§ Task requirements: For each line in the data that includes "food", make a copy.

§ Data for the task:
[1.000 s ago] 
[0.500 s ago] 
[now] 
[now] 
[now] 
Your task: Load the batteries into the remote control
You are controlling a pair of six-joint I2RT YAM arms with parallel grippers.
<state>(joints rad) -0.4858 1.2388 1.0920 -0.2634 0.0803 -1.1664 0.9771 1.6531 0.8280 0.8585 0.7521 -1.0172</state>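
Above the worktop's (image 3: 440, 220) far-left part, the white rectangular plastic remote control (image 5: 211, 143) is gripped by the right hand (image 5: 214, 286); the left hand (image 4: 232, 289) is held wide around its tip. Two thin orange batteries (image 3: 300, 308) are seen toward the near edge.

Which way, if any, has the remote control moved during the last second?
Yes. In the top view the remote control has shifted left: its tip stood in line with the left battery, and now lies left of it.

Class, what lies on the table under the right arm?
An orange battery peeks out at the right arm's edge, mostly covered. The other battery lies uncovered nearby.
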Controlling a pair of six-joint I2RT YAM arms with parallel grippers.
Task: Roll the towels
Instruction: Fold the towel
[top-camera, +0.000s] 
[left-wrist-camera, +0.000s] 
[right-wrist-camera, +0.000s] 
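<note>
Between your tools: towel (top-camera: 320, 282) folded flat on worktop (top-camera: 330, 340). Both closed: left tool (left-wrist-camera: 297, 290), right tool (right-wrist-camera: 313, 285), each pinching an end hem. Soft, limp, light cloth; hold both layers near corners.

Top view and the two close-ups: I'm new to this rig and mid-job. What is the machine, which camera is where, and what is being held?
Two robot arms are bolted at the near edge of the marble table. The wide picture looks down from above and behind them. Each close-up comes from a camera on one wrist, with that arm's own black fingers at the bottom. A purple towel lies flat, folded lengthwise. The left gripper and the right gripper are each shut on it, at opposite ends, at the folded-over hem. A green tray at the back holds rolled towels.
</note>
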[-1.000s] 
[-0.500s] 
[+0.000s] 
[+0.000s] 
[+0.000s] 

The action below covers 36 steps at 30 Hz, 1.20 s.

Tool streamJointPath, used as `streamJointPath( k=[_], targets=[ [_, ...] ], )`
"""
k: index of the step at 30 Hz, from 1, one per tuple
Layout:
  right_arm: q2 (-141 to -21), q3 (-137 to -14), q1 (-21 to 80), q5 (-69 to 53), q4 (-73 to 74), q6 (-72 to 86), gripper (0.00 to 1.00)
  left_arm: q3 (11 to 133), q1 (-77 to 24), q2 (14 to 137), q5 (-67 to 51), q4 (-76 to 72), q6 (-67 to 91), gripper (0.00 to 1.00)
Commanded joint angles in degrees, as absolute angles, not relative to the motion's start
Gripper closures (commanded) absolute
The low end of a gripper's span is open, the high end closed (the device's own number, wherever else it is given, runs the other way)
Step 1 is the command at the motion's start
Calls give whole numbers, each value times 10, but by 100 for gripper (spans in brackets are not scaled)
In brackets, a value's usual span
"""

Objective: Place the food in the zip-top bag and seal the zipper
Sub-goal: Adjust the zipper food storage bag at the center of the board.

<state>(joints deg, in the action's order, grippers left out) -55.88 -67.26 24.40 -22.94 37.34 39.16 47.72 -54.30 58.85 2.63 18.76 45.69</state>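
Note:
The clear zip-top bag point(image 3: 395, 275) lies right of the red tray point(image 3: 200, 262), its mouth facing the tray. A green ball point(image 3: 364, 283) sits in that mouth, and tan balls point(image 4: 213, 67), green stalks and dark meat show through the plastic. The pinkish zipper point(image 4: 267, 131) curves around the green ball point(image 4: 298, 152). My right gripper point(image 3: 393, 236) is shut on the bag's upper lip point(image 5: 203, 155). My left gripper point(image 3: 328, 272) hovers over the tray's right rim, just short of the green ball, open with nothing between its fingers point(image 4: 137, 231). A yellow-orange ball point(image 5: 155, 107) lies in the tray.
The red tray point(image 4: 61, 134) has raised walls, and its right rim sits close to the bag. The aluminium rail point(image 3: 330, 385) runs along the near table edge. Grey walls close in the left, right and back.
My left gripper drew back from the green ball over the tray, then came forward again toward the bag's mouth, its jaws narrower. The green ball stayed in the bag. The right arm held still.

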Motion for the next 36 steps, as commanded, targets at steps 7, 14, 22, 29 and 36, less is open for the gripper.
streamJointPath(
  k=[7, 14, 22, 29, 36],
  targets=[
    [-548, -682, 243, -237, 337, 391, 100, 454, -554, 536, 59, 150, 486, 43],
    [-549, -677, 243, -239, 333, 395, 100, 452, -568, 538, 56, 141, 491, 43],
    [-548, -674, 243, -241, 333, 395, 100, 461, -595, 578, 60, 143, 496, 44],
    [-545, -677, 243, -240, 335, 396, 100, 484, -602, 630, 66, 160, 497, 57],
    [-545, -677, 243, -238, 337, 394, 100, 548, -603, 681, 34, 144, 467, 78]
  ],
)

§ Task answer:
Objective: Place the food in the zip-top bag and seal the zipper
Sub-goal: Adjust the zipper food storage bag at the center of the board.

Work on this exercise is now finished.